Soon enough it was decided that text was actually a useful thing for business and communications, and so printers were made that took various numeric codes as input and raucously outputted readable text. Different computer manufacturers used different numeric coding schemes for text output, different numbers of bits, and different cables, so a printer had to be made by the same manufacturer that made the computer. (As did everything else attached to the computer.)
6-bit character codes were fairly common at the time, and variations on character numbering and ordering abounded. You had 64 slots in which to fit 26 alphabetic characters (upper-case only), 10 decimal digits, and any punctuation that might be useful in the programming language your system supported. (Probably FORTRAN or COBOL.) If you wanted to port your code over to another system, chances are its character encoding was different from yours.
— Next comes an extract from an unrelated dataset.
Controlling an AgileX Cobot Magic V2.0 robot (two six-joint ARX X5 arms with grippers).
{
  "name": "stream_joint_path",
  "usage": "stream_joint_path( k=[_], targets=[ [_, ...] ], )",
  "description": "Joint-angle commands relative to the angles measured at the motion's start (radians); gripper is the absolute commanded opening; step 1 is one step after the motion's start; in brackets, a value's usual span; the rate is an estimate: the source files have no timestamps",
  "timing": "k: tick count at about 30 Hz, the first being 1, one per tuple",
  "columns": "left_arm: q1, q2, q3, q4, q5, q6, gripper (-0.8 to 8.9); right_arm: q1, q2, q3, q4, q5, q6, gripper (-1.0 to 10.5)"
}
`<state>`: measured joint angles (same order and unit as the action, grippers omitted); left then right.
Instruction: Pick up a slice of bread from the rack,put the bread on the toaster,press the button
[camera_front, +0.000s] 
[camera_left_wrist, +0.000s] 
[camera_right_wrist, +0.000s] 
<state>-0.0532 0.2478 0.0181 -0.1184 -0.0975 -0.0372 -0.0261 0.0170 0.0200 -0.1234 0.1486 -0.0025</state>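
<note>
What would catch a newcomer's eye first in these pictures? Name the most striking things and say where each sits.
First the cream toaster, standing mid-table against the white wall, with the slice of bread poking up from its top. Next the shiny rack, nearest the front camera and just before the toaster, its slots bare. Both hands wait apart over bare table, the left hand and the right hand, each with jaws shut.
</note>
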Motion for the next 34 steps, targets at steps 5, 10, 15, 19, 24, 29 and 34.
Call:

This was, to put it succinctly, a sucky situation.
In 1963, the American Standards Association (ASA, now ANSI) dumped out a standard for a 7-bit interchange code called ASCII (American Standard Code for Information Interchange), pronounced “ASS-key”. The 8-bit byte was starting to become more standard, so using a 7-bit character code allowed an extra bit for parity, since one of the common uses for computers was in controlling teletypes long-distance.
Most computer manufacturers ever since then have used ASCII as the primary character coding, with the notable exception of IBM, which created EBCDIC. (I’ve only ever heard this pronounced “EBB-ka-DIK”. These were the days before acronyms had to be cute and pronounceable, and maybe recursive if possible.) EBCDIC is an interesting coding, but nobody really uses it much any more, so if you care about it look it up.
Anyway, here’s the Grand Chart of ASCII Characters. Note that this is the most current-ish version of ASCII; earlier versions had slightly different mappings, but nobody cares about them now.
| 0x | 1x | 2x | 3x | 4x | 5x | 6x | 7x | |
|---|---|---|---|---|---|---|---|---|
| x0 | NUL | DLE | SP | 0 | @ | P | ` | p |
| x1 | SOH | DC1/XON | ! | 1 | A | Q | a | q |
| x2 | STX | DC2 | " | 2 | B | R | b | r |
| x3 | ETX | DC3/XOFF | # | 3 | C | S | c | s |
| x4 | EOT | DC4 | $ | 4 | D | T | d | t |
| x5 | ENQ | NAK | % | 5 | E | U | e | u |
| x6 | ACK | SYN | & | 6 | F | V | f | v |
| x7 | BEL | ETB | ' | 7 | G | W | g | w |
| x8 | BS | CAN | ( | 8 | H | X | h | x |
| x9 | HT | EM | ) | 9 | I | Y | i | y |
| xA | LF | SUB | * | : | J | Z | j | z |
| xB | VT | ESC | + | ; | K | [ | k | { |
| xC | FF | FS | , | < | L | \ | l | | |
| xD | CR | GS | - | = | M | ] | m | } |
| xE | SO | RS | . | > | N | ^ | n | ~ |
| xF | SI | US | / | ? | O | _ | o | DEL |
Most of the characters from ASCII 0 to 0x1F are wasted space nowadays, but I’ll give you a full listing of what they are and how you can use them anyway. Along with the full names, I give you the special character escape in C, if any, and the control sequence you can usually press at a terminal to generate the character.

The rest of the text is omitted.